Rarely does one read pages like his, in which he speaks of faith, conversion, doctrine, as clear and incisive as they are devoid of any sentimentalistic and moralistic excess. This derives from Chesterton's careful reading of reality, who knows that the most deleterious consequence of de-Christianisation has not been the serious ethical loss, but the loss of reason, which can be summed up in this judgement of his: ‘The modern world has suffered a mental collapse, much more substantial than the moral collapse’. Faced with this scenario, Chesterton chooses Catholicism, and affirms that there are at least ten thousand reasons to justify this choice, all valid and well-founded, but all traceable to a single reason: that Catholicism is true, the responsibility and the task of the Church therefore consist in this: in the courage to believe, first of all, and then to point out the roads that lead to nothingness or destruction, to a blind wall or prejudice. ‘The Church,’ says Chesterton, ‘defends mankind from its worst enemies, those ancient monsters, hideous devourers that are the old errors.’
Chesterton was neither a philosopher, nor a theologian, but he led readers to reflection through his stories. And among the stories he most cherished were the detective stories.

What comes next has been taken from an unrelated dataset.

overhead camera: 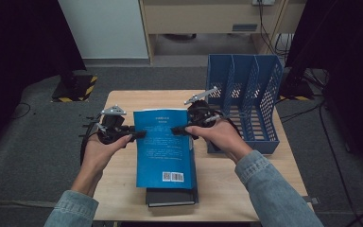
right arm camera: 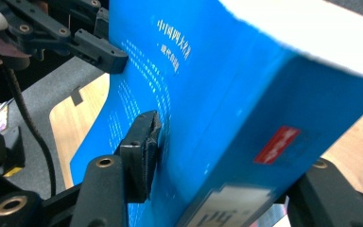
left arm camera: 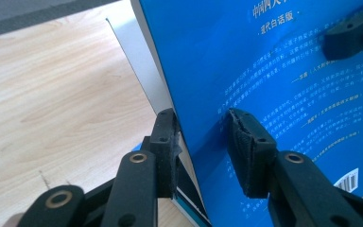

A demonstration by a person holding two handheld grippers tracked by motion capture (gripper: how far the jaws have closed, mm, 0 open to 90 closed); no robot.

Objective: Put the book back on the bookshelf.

He defended the reasons for detective stories in one of his essays, The Defendant: ‘It is not true that vulgar people prefer mediocre literature to works of great merit, nor that they like detective stories because they are literature of the lowest order. (..) It must be acknowledged that many detective stories overflow with exceptional crimes, just like a Shakespeare play. (..) Not only is the detective story a perfectly legitimate art form, but it has certain definite and real advantages as an instrument of the public welfare.’ For Chesterton, the detective novel offers us a realistic insight into human life, and is based on the fact that ‘morality is the darkest and boldest of plots’.
He learned to love and appreciate Catholicism before its doctrinal content, for those qualities of humility, simplicity and intelligence that he placed in the character of the detective priest.
In Father Brown there is never complacency about his own achievements: there is sorrow for all the evil in the world, a serene sorrow mitigated by the three theological virtues that he embodies with simplicity: faith, which never fails and which he communicates and transmits with naturalness; hope, which animates his activity as priest and investigator, with the intention of saving the sinner, if not preventing sin; charity, that is, love, the ability to offer God's forgiveness, the desire to see not the death (or punishment) of the guilty, but their conversion.
‘The Church rejuvenates while the world grows old.’ So wrote Chesterton in one of his essays, noting that Christianity is a madness that heals while the whole world goes mad. What makes the Faith always young and attractive is the fact that Christ has given us a more reasonable way of living, more lucid and balanced in its judgments, healthier in its instincts, happier and more serene in the face of fate and death.